Les clés des véhicules récents ont toutes leur propre code depuis que la Norme nationale du Canada en matière de système antidémarrage a été instaurée en 2007. Ce code est enregistré dans l’ordinateur central de la voiture, auquel les voleurs ont désormais accès par l’intermédiaire de technologies de moins en moins dispendieuses et difficiles à trouver.

Freddy Marcantonio, vice-président, développement des affaires et de la distribution, de Tag affirme qu’on peut désormais se procurer un système permettant de contrecarrer l’antidémarreur pour moins de 30 $ sur Internet. « Et si tu en achètes en grande quantité, ils te font des rabais ! », ajoute-t-il.

Le Journal de l’assurance a facilement pu trouver sur le Web de tels outils à bas prix. Les compagnies qui les vendent ont toutefois refusé toutes ses demandes d’entrevue.

Des outils qui se branchent dans l’allume-cigarette pour des modèles spécifiques de voitures sont aussi en vente pour moins de 50 $. Le gadget permettant de prendre le contrôle de la prise OBD du véhicule coute quant à lui de 30 $ à 500 $, selon le modèle.

Si la voiture est équipée d’un système de repérage, les voleurs peuvent même utiliser des brouilleurs d’ondes pour se rendre invisibles aux bureaux d’enquêtes. Selon Freddy Marcantonio, le système de repérage Tag résiste sans problème aux brouilleurs d’ondes, ce qui ne serait pas le cas de systèmes d’autres compagnies de repérage.

Michael Lendick, chef des enquêtes chez Lojack, est ferme sur le sujet. « Tous les signaux peuvent être brouillés, mais Lojack permet toutefois de détecter l’utilisation de brouilleurs d’ondes. » La compagnie peut donc avertir les corps policiers que quelqu’un utilise un brouilleur d’ondes à un endroit donné.

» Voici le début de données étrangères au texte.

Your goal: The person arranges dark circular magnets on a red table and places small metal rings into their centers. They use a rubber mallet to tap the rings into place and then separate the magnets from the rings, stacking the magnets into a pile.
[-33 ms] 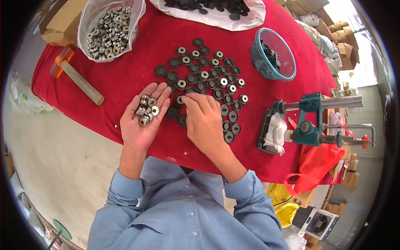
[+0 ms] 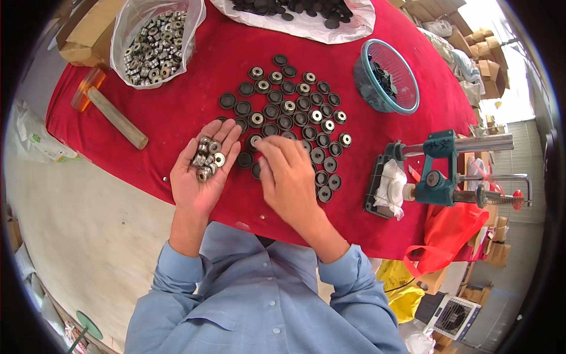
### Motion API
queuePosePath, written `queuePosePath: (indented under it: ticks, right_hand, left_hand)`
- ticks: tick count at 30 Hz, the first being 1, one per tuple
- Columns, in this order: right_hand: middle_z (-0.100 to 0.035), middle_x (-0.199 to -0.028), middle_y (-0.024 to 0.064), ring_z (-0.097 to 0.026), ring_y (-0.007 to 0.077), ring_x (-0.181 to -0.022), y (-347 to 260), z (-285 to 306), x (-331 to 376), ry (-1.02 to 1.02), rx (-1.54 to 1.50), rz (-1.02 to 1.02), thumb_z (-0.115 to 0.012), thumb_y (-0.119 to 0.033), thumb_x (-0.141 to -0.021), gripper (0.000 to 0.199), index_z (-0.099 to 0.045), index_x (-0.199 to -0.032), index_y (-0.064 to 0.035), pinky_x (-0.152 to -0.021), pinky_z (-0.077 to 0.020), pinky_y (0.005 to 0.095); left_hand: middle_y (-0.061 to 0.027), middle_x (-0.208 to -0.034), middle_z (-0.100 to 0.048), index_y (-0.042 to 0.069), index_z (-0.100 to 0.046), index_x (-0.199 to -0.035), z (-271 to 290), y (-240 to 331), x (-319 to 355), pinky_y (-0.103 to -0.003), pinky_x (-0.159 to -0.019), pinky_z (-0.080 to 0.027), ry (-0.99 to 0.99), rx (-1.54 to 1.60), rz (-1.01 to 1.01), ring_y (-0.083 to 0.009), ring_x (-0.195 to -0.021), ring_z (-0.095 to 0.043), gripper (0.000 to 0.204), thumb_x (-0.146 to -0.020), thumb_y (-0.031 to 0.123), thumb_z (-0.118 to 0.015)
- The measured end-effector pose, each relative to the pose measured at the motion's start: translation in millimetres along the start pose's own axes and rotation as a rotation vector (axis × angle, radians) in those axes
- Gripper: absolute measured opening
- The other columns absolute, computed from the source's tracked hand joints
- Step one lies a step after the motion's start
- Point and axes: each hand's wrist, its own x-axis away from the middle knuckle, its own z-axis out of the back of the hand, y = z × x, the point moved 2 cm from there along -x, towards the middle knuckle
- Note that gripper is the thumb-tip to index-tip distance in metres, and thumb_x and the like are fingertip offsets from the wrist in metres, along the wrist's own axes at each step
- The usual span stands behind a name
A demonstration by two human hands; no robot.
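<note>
My left hand [image 2: 199, 171] is turned palm up and cupped around several small silver bearings [image 2: 206, 158]. Beside it, my right hand [image 2: 289, 177] reaches over the near part of a group of round black caps [image 2: 272, 111]. Its fingers are bent together at the edge of a bearing [image 2: 254, 141] that sits in one cap; the fingertips are partly hidden. Some other caps hold a bearing too, such as the silver bearing [image 2: 256, 119] just beyond. Several caps show only their black inside, and a few lie under my right hand.
A red cloth [image 2: 194, 65] covers the table. At the back are a bag of bearings [image 2: 154, 50] and a white sack [image 2: 354, 32] with black discs. A mallet [image 2: 115, 115] lies left; a blue basket [image 2: 407, 109] and a green hand press [image 2: 436, 177] stand right.
My right hand has shifted slightly down, with its fingertips still at the bearing in the cap, and the caps beside it have moved a little. My left hand has hardly moved.
</note>
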Motion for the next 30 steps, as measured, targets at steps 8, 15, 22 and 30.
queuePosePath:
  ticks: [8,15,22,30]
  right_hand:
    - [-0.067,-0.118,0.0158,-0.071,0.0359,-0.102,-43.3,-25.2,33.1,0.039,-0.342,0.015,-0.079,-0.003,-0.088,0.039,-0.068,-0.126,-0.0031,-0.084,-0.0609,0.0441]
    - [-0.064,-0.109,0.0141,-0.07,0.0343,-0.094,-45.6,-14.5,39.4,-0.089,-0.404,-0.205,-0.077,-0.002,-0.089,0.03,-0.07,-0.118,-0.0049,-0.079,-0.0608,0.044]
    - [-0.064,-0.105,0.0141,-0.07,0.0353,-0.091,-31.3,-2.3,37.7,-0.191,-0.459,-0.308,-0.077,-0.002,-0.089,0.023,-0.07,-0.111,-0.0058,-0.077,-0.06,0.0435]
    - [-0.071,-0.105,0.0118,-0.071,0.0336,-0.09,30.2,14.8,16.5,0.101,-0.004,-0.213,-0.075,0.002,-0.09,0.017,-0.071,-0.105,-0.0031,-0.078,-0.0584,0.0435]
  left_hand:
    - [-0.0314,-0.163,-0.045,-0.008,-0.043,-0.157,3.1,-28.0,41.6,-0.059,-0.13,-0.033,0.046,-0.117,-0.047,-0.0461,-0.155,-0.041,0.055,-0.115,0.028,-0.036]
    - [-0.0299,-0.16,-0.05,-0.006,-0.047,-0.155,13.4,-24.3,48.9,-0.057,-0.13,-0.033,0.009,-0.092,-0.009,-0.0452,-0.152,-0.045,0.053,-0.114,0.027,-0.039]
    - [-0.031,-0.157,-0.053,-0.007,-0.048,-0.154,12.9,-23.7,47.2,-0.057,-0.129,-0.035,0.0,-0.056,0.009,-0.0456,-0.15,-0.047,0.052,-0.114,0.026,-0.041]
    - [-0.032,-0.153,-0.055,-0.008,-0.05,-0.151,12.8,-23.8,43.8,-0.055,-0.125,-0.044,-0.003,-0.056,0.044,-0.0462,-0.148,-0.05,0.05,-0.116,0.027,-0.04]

Utiliser un brouilleur d’ondes est illégal au Canada selon la Loi sur la radiocommunication, mais peut-être pas pour très longtemps. De nombreux pays utilisent cette technologie pour empêcher les gens d’utiliser leur téléphone portable au cinéma, par exemple. L’ancien ministre de la Sécurité publique, Stéphane Bergeron, proposait en novembre 2013 d’installer des brouilleurs d’ondes dans les prisons pour empêcher les détenus d’utiliser des téléphones cellulaires. Le gouvernement fédéral s’était alors montré très réceptif à l’idée.

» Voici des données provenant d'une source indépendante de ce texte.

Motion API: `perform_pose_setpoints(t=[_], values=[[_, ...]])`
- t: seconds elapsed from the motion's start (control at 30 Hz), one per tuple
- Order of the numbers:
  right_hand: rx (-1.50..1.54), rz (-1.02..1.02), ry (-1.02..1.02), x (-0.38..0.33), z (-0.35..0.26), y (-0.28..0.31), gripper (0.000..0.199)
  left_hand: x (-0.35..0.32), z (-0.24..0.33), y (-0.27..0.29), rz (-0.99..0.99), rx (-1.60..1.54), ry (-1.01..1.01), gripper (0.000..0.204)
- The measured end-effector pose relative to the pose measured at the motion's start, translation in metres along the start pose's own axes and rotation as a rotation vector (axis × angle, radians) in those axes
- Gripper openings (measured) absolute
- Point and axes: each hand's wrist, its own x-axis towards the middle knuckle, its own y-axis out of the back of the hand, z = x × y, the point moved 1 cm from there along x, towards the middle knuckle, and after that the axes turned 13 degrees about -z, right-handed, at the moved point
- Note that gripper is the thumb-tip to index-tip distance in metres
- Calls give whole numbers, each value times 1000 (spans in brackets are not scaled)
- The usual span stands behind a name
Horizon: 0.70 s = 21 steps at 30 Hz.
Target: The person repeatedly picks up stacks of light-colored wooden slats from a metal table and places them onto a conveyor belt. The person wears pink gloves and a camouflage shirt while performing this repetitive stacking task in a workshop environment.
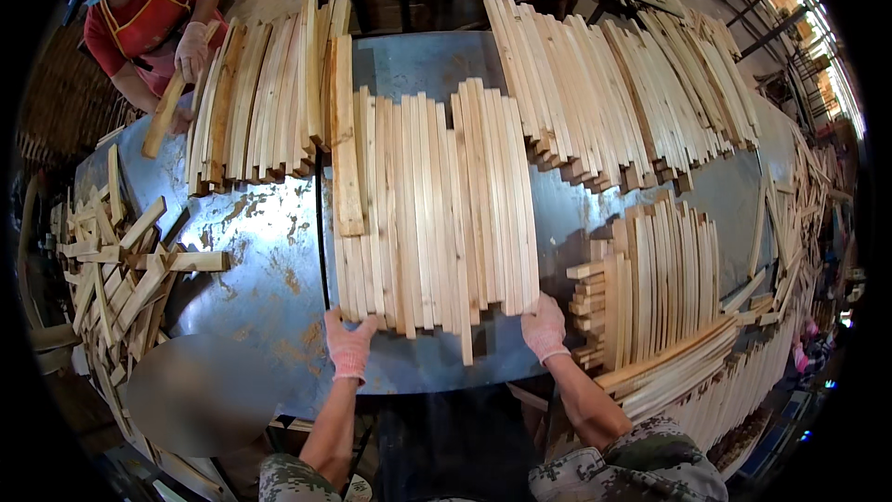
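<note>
A row of pale wooden strips (pixel 432 214) lies side by side on the metal table in front of me, their near ends uneven. One strip (pixel 465 335) juts out toward me past the others. My left hand (pixel 350 344), in a pinkish glove, is closed at the row's near left corner, thumb against the strip ends. At the near right corner, my right hand (pixel 544 327), gloved alike, closes on the outermost strip, its fingers partly hidden along the side. A darker, longer strip (pixel 346 144) rests on top of the row's left edge.
More strip rows stand at the far left (pixel 265 98) and far right (pixel 613 93). A jumbled offcut pile (pixel 125 265) covers the table's left end. Stacked strips (pixel 664 284) sit to my right. Across the table, a person in red (pixel 153 14) holds a board (pixel 167 112).
</note>
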Motion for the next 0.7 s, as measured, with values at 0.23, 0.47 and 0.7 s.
perform_pose_setpoints(t=[0.23, 0.47, 0.7], values=[[51, 22, -89, -131, 86, -60, 31, -142, -84, 30, -125, -47, 125, 60], [45, 5, 39, -182, 156, -95, 32, -175, -119, 82, -396, 158, 115, 48], [117, -85, 256, -133, 118, -40, 96, -62, -43, 79, -226, 154, -174, 60]])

De plus en plus populaire, le brouilleur d’ondes est un outil qu’il est relativement facile de se procurer, même au Canada, pour une centaine de dollars seulement, par l’intermédiaire d’une multitude de sites Web.

Les voleurs s’emparent du véhicule en plusieurs étapes distinctes, relate M. Lendick. La première étape est celle où le spécialiste de la technologie de l’équipe s’introduit dans le véhicule. « Lui, son travail, c’est de faire en sorte que quelqu’un puisse partir avec le véhicule. Une fois que c’est fait, son travail est terminé. Il quitte les lieux, sans le véhicule. Il ne faut pas qu’il se fasse coincer, car c’est lui, l’expert. S’il se fait prendre par la police, l’organisation perd son spécialiste », explique M. Lendick.

À la seconde étape, un adolescent est engagé pour déplacer le véhicule jusqu’à un endroit donné. Il laisse les clés sous la voiture puis quitte les lieux. Son travail est terminé. « Pourquoi se donnent-ils la peine de faire appel à un jeune ? Parce que, s’il se fait arrêter, il ne sait rien. Il sait seulement qu’un individu lui a demandé de faire ça et combien il a reçu pour cette tâche », précise l’ancien enquêteur.

Après que le jeune homme ait stationné la voiture, quelqu’un d’autre vient la chercher et la conduit à bon port. Le tour est joué.